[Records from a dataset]
○ ○ ○ ○ ○
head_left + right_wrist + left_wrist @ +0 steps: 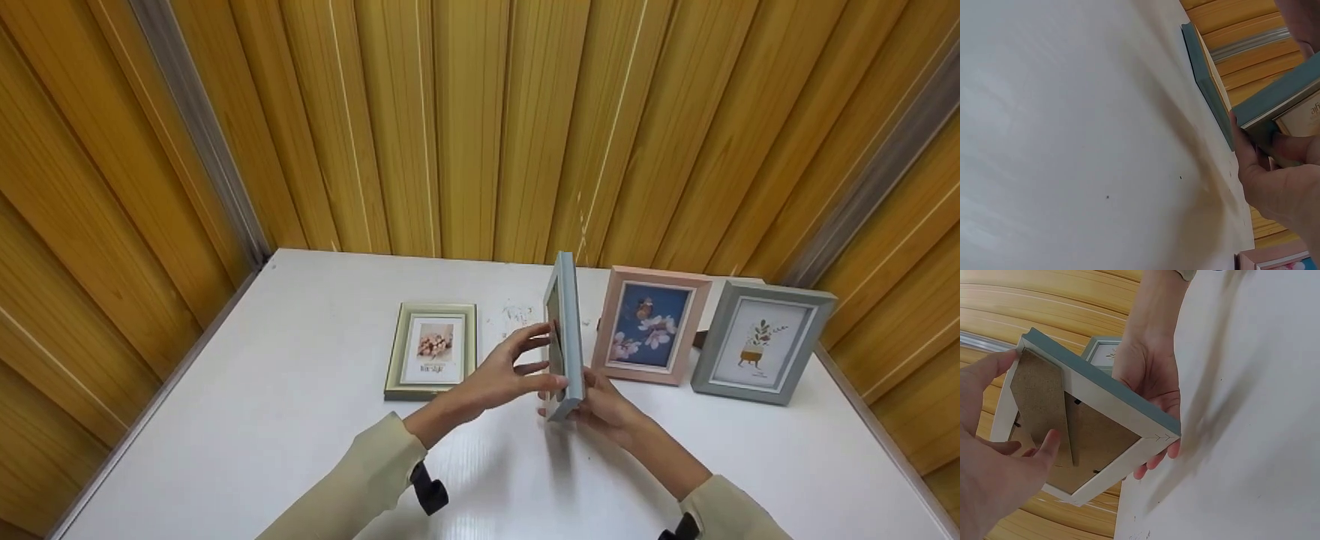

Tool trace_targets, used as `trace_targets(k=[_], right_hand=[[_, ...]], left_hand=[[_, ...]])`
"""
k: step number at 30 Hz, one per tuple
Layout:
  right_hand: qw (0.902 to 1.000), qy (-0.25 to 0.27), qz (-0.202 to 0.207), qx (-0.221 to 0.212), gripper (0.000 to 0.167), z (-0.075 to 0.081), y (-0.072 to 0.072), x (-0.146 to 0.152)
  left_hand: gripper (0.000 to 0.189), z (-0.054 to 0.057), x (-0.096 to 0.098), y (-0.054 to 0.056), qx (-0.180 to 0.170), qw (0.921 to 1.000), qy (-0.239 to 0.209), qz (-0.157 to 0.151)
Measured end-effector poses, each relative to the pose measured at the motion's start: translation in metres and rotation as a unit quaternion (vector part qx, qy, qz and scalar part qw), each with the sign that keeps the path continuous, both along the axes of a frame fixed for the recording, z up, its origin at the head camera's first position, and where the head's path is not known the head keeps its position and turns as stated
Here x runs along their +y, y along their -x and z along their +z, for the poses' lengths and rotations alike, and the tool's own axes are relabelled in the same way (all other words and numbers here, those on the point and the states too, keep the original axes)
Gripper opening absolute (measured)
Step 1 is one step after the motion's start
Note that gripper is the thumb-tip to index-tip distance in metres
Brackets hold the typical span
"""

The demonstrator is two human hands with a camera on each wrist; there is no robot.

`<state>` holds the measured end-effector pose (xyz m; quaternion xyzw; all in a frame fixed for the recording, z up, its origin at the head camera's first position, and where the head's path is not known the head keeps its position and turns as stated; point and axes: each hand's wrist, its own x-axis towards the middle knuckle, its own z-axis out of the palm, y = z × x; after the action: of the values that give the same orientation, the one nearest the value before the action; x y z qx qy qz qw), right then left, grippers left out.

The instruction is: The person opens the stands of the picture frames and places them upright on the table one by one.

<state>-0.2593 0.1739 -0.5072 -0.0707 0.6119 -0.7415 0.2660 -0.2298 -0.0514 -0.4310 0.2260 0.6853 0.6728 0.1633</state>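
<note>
A light blue picture frame (574, 330) is held up edge-on above the table between both hands. In the left wrist view its back shows, with a brown stand leg (1044, 394) tilted slightly out from the backing. My left hand (491, 382) is on the back side, thumb tip at the frame's edge and bent fingers by the stand leg. My right hand (611, 412) grips the lower part; in the right wrist view its thumb lies on the front and fingers go behind the corner. Part of the right hand is hidden behind the frame.
A green-gold picture frame (431, 349) is at the left on the white table (247, 390). To the right stand a pink frame (694, 326) with blossoms and a grey-green frame (814, 345) with a plant print. Yellow wood-look panels (465, 127) enclose the table.
</note>
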Motion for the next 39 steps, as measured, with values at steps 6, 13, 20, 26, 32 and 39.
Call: trace_targets(k=[6, 13, 20, 26, 32, 39], right_hand=[[0.9998, 0.000, -0.022, -0.001, 0.066, 0.000, -0.001, 0.000], [0.9997, 0.000, -0.024, 0.002, 0.059, 0.000, -0.002, 0.001], [0.9998, -0.007, -0.020, 0.002, 0.070, -0.002, -0.002, 0.002], [0.9999, -0.003, -0.009, 0.004, 0.063, -0.002, -0.002, 0.003], [1.0000, 0.005, -0.006, 0.004, 0.064, -0.002, -0.002, 0.006], [0.9999, 0.010, -0.006, 0.001, 0.067, -0.004, -0.002, 0.009]], left_hand=[[0.065, -0.004, 0.002, 0.000, 0.015, 0.9998, 0.010, 0.007], [0.064, -0.006, 0.003, -0.002, -0.005, 0.9997, 0.024, 0.006], [0.068, -0.007, 0.004, -0.001, -0.022, 0.9996, 0.016, 0.006], [0.065, -0.006, 0.003, -0.001, -0.029, 0.9993, 0.023, 0.011], [0.058, -0.003, -0.002, 0.000, 0.013, 0.9982, 0.041, 0.041], [0.044, -0.003, -0.009, 0.006, 0.064, 0.9914, 0.046, 0.105]])
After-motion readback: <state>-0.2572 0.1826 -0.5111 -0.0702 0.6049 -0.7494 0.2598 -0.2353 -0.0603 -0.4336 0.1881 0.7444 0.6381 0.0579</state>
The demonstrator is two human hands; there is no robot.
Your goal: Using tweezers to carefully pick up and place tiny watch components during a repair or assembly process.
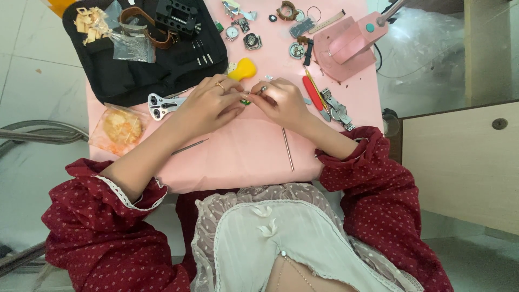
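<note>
While both hands meet near the middle of the pink table (243,157), my left hand (208,105) lies curled, fingers drawn together, fingertips pinching a tiny green part (245,101). My right hand (281,103) is curled too, thumb and forefinger closed on a small metal piece (263,89) just beside the green part. Fingertips of both hands nearly touch; the part sits between them, just above the tabletop. Too small to tell its shape.

Pose: both forearms run in from the near edge, angled toward each other, red dotted sleeves pushed back to the elbows. Ring on the left hand.

Around:
- yellow blower (242,69) just beyond the hands, toward the far edge.
- steel case wrench (161,105) touching the left hand's outer side, partly hidden under it.
- black pouch (135,70) over the far left corner, with a black block holder (175,16) and leather strap (146,30) on it.
- plastic bag (118,128) with orange stuff at the left edge.
- thin rod (288,148) near the right wrist, pointing to the near edge.
- red screwdriver (312,94) and metal band links (338,111) right of the right hand.
- pink press (348,40) at the far right corner.
- watch cases (243,35) along the far edge.
</note>
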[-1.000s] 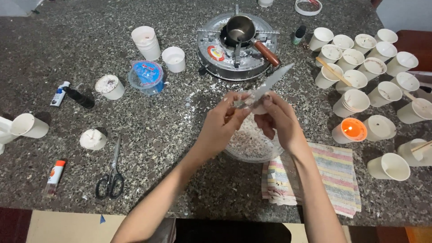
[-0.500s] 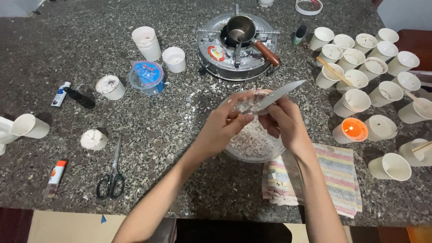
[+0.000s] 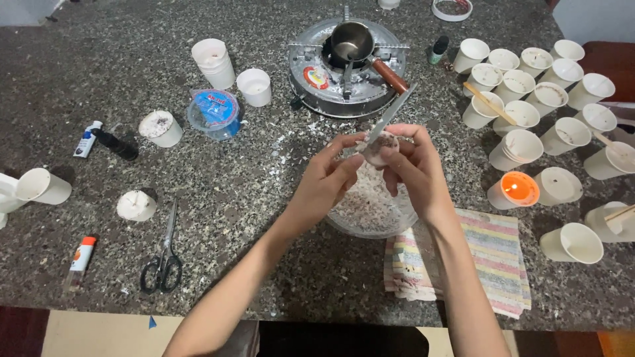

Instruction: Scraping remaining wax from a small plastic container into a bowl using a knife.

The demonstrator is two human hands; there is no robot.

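Note:
My left hand grips a knife whose blade points up and to the right, toward the stove. My right hand pinches a small whitish wax lump against the blade's base. Both hands hover over a clear bowl filled with white wax shavings. My fingers hide the knife's handle and most of the lump.
A round gas stove with a small metal pot stands behind the bowl. Several white paper cups crowd the right side, one with a lit orange candle. A striped cloth lies to the right; scissors and a glue stick to the left.
The knife blade dipped flatter to the right, then swung back up to a steeper angle. Both hands stayed over the bowl, working on the lump.

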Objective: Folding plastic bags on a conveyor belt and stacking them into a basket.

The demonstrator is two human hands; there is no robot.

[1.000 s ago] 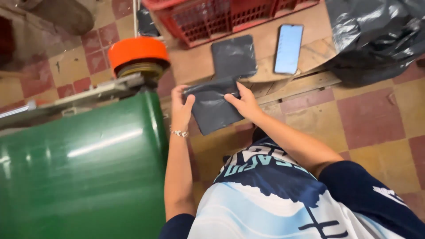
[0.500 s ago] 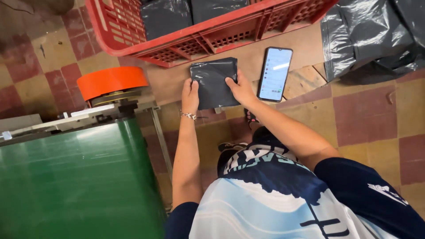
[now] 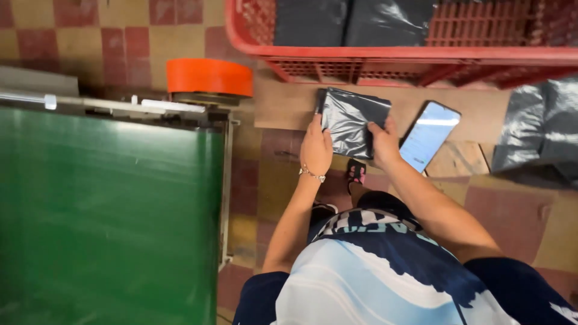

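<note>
Gripping, left hand (image 3: 315, 150): fingers closed on the left edge of a dark grey plastic package (image 3: 352, 120).
Right hand (image 3: 384, 143): clamped on the package's lower right corner, thumb on top.
Package: held flat between both hands, above the brown board (image 3: 283, 105), just below the red crate (image 3: 385, 54).
Phone (image 3: 428, 136): screen lit, just right of the right hand.
Green belt (image 3: 108, 216): left of the arms.
Orange roll (image 3: 209, 76): at the belt's far end.
Grey bags (image 3: 536, 132): far right.
</note>
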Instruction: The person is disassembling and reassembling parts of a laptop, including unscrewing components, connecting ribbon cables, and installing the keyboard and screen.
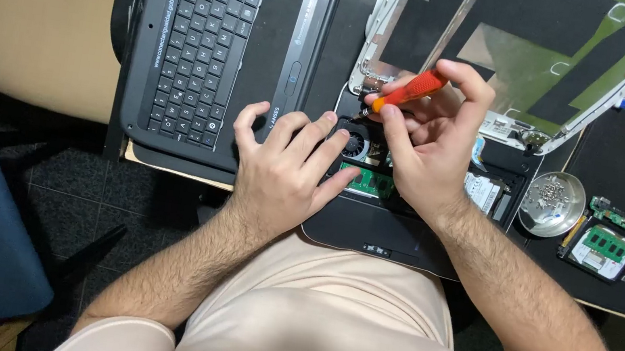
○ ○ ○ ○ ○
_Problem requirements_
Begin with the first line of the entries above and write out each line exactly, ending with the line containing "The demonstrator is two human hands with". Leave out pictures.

_Output for this task_
head_left + right_wrist + left_wrist @ +0 steps: 

Tool trace_targets, used as `trace_targets(k=[_], right_hand=[[_, ...]], left_hand=[[_, ...]])`
"""
k: step number at 30 Hz, one per tuple
Layout:
  right_hand: qw (0.902 to 1.000), qy (-0.25 to 0.27), qz (-0.202 to 0.207), qx (-0.221 to 0.212), gripper (0.000 to 0.167), z (-0.075 to 0.081), y (-0.072 to 0.072), x (-0.146 to 0.152)
  left_hand: gripper (0.000 to 0.189), z (-0.054 to 0.057), x (-0.096 to 0.098), y (-0.054 to 0.056), qx (-0.180 to 0.170), qw (0.921 to 1.000), qy (-0.239 to 0.209), qz (-0.157 to 0.151)
Measured end-effector poses, each relative to the pose measured at the motion's start: translation in metres and rotation as a unit quaternion (vector part qx, qy, qz and scalar part qw), each with the sign that keeps the path continuous, both along the axes of a frame fixed for the recording, z up, its origin at the head camera's first position, and where the head's path is not known the head keeps its position and turns as stated
Here x runs along their +y, y along their -x and z along their +z, for the poses' lengths and rotations alike, and the tool's own axes are relabelled in the same way (all other words and numbers here, those on the point and the states too, keep the original axes)
Gripper opening absolute (measured)
Step 1 is one step after the motion's start
Note that gripper is the thumb-tip to index-tip distance in metres
Brackets hold the typical span
"""

The demonstrator is two human hands with a camera on each wrist; there is no robot.

The exercise is done; no more work remains.